PROBLEM DESCRIPTION: Work out how many lines below hold the string "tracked" and state only that figure.

DATA PROVIDED:
-- Opening Marker --

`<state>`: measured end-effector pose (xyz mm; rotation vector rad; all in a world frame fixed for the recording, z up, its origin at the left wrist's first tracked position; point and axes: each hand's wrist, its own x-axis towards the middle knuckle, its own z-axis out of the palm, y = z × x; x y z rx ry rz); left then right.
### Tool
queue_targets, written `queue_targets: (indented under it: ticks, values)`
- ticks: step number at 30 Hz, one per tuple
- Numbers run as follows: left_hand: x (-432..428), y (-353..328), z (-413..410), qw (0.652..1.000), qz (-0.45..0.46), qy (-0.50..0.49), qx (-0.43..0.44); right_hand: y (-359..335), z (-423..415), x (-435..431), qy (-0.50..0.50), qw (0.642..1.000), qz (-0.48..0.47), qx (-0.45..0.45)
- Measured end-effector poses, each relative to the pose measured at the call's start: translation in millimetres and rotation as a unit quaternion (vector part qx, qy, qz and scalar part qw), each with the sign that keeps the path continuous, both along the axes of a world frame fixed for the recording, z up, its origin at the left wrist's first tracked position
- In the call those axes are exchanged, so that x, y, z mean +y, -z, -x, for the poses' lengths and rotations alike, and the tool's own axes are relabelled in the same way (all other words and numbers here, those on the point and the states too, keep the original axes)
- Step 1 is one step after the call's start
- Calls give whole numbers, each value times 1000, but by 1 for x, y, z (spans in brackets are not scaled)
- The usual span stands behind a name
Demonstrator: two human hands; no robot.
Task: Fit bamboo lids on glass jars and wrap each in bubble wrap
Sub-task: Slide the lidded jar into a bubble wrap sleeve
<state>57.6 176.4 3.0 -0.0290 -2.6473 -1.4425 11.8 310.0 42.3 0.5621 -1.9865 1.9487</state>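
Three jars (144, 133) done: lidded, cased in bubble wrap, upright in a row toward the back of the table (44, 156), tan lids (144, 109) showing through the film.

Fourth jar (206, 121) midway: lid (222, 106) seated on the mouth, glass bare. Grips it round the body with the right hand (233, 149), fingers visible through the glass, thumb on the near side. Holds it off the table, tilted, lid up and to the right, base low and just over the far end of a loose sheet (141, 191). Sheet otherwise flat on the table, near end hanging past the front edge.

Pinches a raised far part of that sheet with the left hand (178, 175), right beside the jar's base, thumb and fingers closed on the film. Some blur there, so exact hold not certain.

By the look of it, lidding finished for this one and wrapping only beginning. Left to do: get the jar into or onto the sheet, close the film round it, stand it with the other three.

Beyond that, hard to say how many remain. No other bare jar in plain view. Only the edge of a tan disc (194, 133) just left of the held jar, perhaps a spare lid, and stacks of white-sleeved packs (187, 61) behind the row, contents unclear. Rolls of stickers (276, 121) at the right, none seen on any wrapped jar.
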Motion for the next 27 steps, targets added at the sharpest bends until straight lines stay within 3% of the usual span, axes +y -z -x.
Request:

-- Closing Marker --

TASK RESPONSE: 2